La violenza sconvolgente che Hamas ha esercitato in stile Isis durante la sua aggressione a Israele sta facendo regredire il mondo verso un tipo di muro contro muro di cui nessuno sentiva il bisogno: quello dello «scontro di civiltà». Dunque, non soltanto la contrapposizione militare tra palestinesi e israeliani, ma l'inevitabile approdo a una divisione che nelle intenzioni di chi la alimenta è definitiva e prelude a uno scontro decisivo - tra mondi incompatibili per sistemi di valori e metodi.
Indietro, insomma, non si torna. Hamas, minacciata di sterminio totale da Netanyahu, rifiuta un corridoio umanitario verso l'Egitto per i civili di Gaza che volessero scampare alle bombe israeliane sganciate per liquidare i suoi uomini: è nella sua logica fanatica, i civili le servono come ostaggi, né più né meno di quelli israeliani e occidentali che trattiene dopo averli rapiti. La loro sorte amara deve mostrare al mondo islamico la presunta ferocia dei sionisti, motivarlo a schierarsi con la causa palestinese che pretende di rappresentare, accendere il conflitto. Nella stessa logica va il suo appello per trasformare l'odierno venerdì di preghiera in tutto il mondo musulmano in una giornata di proteste di piazza: in particolare, ha arringato dal Qatar l'ex capo di Hamas Khaled Meshaal, i popoli di Giordania, Siria, Libano ed Egitto hanno il dovere più grande di sostenere i palestinesi «perché i confini sono vicini a voi».

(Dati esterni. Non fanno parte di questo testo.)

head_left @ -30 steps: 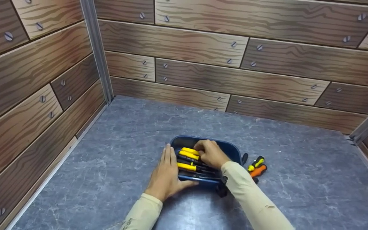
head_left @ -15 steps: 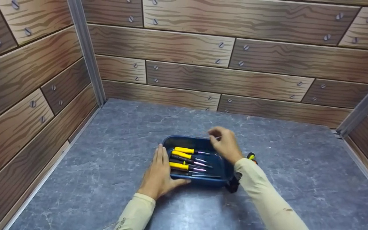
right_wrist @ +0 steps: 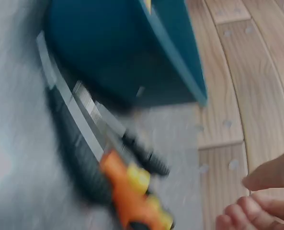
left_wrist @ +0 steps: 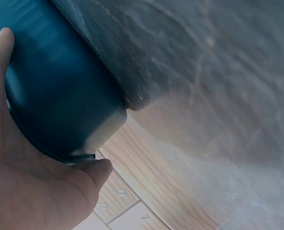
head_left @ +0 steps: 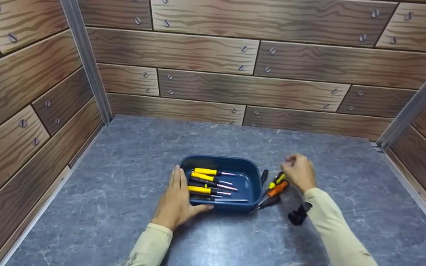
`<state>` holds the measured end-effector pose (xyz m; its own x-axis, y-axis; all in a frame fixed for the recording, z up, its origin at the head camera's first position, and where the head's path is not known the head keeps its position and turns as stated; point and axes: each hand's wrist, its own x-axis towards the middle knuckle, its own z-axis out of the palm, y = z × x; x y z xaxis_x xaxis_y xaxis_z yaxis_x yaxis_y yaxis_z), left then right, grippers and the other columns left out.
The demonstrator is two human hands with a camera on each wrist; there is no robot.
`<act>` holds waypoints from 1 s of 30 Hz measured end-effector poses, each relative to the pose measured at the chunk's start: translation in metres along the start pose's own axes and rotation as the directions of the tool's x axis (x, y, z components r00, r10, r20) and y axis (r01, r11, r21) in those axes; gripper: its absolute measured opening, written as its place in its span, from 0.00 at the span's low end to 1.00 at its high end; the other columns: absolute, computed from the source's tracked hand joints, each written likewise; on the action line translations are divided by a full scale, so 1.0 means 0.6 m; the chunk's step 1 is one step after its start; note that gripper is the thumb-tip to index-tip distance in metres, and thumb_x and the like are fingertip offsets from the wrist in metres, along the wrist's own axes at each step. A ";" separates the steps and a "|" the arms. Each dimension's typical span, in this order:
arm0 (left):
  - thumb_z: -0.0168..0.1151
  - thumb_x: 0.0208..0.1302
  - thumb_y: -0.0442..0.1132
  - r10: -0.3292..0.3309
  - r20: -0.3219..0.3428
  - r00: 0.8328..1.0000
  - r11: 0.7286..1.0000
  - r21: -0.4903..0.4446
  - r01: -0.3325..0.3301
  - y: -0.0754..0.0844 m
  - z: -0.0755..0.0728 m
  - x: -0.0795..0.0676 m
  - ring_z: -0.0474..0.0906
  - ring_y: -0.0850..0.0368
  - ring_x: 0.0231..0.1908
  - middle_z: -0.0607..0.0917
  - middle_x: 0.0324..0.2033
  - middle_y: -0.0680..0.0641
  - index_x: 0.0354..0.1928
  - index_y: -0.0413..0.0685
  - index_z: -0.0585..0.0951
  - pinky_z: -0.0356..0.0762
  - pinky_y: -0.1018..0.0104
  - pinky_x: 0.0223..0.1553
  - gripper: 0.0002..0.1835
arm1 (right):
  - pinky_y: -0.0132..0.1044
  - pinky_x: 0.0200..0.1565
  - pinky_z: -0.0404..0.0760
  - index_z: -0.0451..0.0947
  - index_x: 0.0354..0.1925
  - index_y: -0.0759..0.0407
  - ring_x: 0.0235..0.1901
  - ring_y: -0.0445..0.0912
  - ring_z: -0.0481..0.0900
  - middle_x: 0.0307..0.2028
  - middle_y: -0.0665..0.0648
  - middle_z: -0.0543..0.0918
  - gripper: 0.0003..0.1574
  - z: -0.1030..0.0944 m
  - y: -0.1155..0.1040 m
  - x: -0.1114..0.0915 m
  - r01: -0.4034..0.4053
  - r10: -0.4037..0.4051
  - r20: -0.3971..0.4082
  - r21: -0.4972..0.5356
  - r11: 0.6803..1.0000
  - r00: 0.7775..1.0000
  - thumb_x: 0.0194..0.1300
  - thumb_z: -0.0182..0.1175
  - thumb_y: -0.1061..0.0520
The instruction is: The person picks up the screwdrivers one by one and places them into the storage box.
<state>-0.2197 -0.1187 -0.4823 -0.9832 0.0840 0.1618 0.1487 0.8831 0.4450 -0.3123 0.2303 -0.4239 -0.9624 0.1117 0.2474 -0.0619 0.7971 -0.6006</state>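
A: Container?
B: One blue container (head_left: 235, 208), open-topped, standing on the grey marbled tabletop (head_left: 154, 147).
A: Contents?
B: Yellow-handled screwdrivers (head_left: 203, 177), three at least, and a black-handled screwdriver (head_left: 201, 198) along the near side; handles to the left, shafts to the right.
A: Loose stock?
B: A small group just beside the container's right end: orange-handled screwdriver (head_left: 278, 188), yellow-and-black handle (head_left: 276, 181) next to it, one black handle (head_left: 264, 176) behind, a dark handle (head_left: 271, 201) nearer the front.
A: Left hand (head_left: 173, 205)?
B: Laid against the container's left end — fingers straight and together, thumb spread apart along the near wall.
A: Right hand (head_left: 300, 173)?
B: Raised near the loose group, apart from it; fingers loosely bent over empty air — outline slightly blurred.
A: Backdrop?
B: Plank-patterned walls (head_left: 198, 55).
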 end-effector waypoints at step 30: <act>0.63 0.43 0.82 0.001 -0.003 1.000 1.000 0.001 -0.001 -0.002 -0.001 -0.002 0.45 0.38 0.77 0.45 0.78 0.31 0.78 0.30 0.45 0.56 0.46 0.73 0.77 | 0.35 0.25 0.86 0.67 0.41 0.70 0.18 0.44 0.84 0.21 0.58 0.84 0.18 0.025 0.062 -0.039 -0.542 0.367 0.444 0.376 0.752 0.817 0.65 0.67 0.62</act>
<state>-0.2186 -0.1198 -0.4826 -0.9828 0.0838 0.1647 0.1497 0.8836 0.4438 -0.2959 0.2482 -0.4633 -0.9268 0.1208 -0.3557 0.3756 0.3161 -0.8712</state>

Meshaal non è solo. Accanto o dietro a lui c'è l'Iran, che ha ripreso prontamente il concetto. Non solo ha detto il presidente iraniano Ebrahim Raisi tutti i Paesi islamici e arabi, ma anche «i popoli che vogliono la libertà nel mondo» (ecco il richiamo allo scontro di civiltà) devono trovare un'intesa e cooperare «per fermare i crimini del regime sionista contro la nazione palestinese oppressa». Raisi ha promesso l'impegno assoluto di Teheran per costruire «il prima possibile» questa convergenza: è una chiamata alle armi (forse non solo metaforica) per alzare il livello del confronto e, in ogni caso, cercare di seppellire ogni percorso di normalizzazione tra Paesi islamici e Israele, quello saudita in primo luogo. C'è poi anche il tentativo di coinvolgere l'altra metà della Palestina la Cisgiordania guidata dall'Olp in una rivolta generale contro Israele. Lo ha esplicitato ieri la Jihad Islamica, altra milizia armata palestinese che dell'Iran è di fatto emanazione.
A questo mondo che vuole riportarci ai giorni più bui del terrorismo e dell'odio, si contrappone al fianco di Israele un fronte occidentale che ha della civiltà un'altra idea. È venuto a rappresentarlo a Tel Aviv il segretario di Stato americano, che si è trovato d'accordo con Netanyahu nel definire «il male assoluto» gli orrori commessi da Hamas sui civili israeliani: bambini massacrati davanti ai genitori e viceversa, carneficine in stile pogrom con stupri e sequestri, seguite dalla loro glorificazione, da disumani festeggiamenti. Hamas va estirpata, gli ha detto Netanyahu, e noi lo faremo senza pietà perché nessuno di loro ha avuto pietà della nostra gente.
Ed ecco, inevitabile, l'altro fronte dello scontro di civiltà. Blinken che ricorda che ciò che ci rende quel che siamo è la difesa della vita e dei diritti umani, che includono quello di difendersi, il cancelliere tedesco Scholz che assicura sostegno imperituro della Germania a Israele motivato dal debito storico dell'Olocausto nazista degli ebrei, ma che pure punta il dito contro il presidente palestinese «per il suo vergognoso silenzio» sulle stragi di Hamas.
E - forse più significativo di tutto - la notizia che tre terroristi stanno ricevendo cure in un ospedale pubblico israeliano: alla polizia è stato ordinato di impedire che siano linciati, come qualcuno ha già cercato di fare. Giusto o sbagliato che sia, anche questa è civiltà.